Short-notice tariffs: a wrench in the border machine
Officials from the United States and Mexico continued negotiations Thursday in an attempt to avert new U.S. tariffs on Mexican goods.
President Donald Trump said he would impose a 5% tax on all imports from Mexico on June 10 unless Mexico agrees to measures that would stanch the flow of Central American migrants into the United States.
The prospect of pop-up tariffs hitting everything coming across the border has the people who work in the export-import trade worried.
“Everybody in the supply chain right now is reeling. We are so unprepared for it,” said Amy Magnus, president of the National Customs Brokers & Forwarders Association of America.
She said the U.S.-Mexico border has been essentially custom-free since the North American Free Trade Agreement went into effect, with no tariffs paid by U.S. importers.
“Now all of a sudden, the brokers along the southern border have to figure out ways to collect that duty,” she said.
Magnus said it’s not even clear what products border officials would tax.
“Everything coming from Mexico. Does that mean country-of-origin Mexico, or country-of-export Mexico? What about U.S. goods returning from Mexico? We don’t know,” she said.

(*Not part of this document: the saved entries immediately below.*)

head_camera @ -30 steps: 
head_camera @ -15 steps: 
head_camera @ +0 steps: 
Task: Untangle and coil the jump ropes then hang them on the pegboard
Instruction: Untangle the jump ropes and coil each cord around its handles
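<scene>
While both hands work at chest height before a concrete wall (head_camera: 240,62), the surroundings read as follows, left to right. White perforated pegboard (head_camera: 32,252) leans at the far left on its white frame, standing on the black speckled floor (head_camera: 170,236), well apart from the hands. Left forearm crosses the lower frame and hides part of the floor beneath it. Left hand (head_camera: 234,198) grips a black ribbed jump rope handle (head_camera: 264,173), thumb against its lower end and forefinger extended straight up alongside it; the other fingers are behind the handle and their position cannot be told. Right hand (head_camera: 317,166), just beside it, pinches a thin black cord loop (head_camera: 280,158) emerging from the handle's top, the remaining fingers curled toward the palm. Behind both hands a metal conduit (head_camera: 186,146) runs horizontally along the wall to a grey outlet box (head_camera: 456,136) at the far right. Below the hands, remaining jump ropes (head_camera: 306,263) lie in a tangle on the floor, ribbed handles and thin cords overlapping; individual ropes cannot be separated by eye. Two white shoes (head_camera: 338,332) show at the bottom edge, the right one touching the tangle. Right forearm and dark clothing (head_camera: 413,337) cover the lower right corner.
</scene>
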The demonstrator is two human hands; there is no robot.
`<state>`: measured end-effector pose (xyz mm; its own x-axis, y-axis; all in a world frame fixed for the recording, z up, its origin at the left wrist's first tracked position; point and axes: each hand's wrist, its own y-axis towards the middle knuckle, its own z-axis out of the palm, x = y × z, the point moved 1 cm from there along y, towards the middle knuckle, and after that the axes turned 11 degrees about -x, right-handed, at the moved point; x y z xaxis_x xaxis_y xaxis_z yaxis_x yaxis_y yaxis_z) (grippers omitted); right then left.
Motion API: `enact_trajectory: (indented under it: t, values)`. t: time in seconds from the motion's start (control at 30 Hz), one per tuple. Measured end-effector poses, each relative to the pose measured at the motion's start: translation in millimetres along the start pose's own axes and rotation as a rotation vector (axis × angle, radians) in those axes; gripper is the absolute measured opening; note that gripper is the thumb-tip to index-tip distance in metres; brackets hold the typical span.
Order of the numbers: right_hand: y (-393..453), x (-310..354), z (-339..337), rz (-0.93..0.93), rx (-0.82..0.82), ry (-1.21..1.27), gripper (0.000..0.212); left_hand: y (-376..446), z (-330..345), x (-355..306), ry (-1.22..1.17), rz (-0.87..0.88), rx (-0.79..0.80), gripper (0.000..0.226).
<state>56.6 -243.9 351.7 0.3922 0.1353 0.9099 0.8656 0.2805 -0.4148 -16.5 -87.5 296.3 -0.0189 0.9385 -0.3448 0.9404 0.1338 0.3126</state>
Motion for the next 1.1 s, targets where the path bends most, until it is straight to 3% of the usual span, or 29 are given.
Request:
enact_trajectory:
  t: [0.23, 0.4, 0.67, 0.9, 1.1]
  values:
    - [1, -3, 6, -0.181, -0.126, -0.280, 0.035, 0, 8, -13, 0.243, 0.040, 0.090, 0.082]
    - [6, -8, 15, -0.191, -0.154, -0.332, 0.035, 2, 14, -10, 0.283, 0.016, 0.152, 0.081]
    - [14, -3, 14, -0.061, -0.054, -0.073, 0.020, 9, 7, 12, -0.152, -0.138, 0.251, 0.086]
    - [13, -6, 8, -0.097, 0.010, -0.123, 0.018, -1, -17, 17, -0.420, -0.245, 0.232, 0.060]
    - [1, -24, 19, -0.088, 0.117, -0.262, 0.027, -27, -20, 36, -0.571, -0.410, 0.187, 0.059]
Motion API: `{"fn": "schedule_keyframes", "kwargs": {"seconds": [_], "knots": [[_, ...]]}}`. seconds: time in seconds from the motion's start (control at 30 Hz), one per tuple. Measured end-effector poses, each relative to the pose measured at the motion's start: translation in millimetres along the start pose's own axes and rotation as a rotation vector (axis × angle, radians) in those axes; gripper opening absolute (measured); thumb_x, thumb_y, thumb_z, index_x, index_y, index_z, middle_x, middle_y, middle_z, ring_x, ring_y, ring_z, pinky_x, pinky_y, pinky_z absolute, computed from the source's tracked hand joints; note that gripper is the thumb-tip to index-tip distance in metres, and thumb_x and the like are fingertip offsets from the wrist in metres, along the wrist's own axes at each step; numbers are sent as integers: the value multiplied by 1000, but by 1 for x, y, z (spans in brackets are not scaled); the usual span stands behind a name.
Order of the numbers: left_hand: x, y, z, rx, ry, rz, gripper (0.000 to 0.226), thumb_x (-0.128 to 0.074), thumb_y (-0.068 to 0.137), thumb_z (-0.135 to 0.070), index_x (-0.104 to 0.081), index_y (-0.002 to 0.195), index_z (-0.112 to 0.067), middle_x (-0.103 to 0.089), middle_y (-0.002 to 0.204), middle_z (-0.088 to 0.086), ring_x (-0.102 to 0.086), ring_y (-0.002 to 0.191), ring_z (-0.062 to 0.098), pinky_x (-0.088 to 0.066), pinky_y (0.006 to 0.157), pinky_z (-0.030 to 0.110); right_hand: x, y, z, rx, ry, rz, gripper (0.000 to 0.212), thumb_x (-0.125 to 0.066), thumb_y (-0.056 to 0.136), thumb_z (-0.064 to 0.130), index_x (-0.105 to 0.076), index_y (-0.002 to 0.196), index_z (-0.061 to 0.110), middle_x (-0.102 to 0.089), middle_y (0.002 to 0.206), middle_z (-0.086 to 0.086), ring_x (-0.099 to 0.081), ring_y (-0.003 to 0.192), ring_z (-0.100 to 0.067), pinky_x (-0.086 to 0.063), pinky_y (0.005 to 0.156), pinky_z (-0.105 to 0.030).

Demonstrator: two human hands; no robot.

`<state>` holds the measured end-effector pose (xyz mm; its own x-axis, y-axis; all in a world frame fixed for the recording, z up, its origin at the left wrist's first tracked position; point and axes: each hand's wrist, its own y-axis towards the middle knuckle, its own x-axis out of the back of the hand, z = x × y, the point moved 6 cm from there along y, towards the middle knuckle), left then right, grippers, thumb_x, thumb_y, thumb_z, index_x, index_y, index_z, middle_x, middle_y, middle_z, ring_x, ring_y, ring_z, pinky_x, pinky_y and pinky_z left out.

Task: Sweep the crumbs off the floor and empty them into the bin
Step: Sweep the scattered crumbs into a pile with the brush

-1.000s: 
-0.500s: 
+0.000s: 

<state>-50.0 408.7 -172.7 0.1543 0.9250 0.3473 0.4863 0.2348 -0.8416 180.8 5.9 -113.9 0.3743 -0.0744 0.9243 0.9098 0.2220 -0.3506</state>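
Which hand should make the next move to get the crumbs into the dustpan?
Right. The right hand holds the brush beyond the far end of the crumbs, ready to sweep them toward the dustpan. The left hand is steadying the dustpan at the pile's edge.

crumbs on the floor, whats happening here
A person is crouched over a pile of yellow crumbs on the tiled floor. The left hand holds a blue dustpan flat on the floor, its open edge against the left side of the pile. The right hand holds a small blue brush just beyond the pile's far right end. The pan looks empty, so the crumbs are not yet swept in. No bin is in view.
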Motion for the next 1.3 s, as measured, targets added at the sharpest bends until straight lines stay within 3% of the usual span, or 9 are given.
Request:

Commercial traffic at the border is already snarled, and tariffs put in place hurriedly might add to the problem, said Ray Perryman, a Waco, Texas, economist.
“What a lot of people don’t recognize is many goods go back and forth across the border five or six times. Assembly takes place in one area, then shipped back for further work and other parts are added,” he said.
The actual collection of new tariffs might not be a problem, said Gary Hufbauer, a Peterson Institute economist.
“We’ve had a lot of tariffs during the Trump administration, so I expect the wheels are well greased. In an electronic age, they can do it pretty quickly,” he said.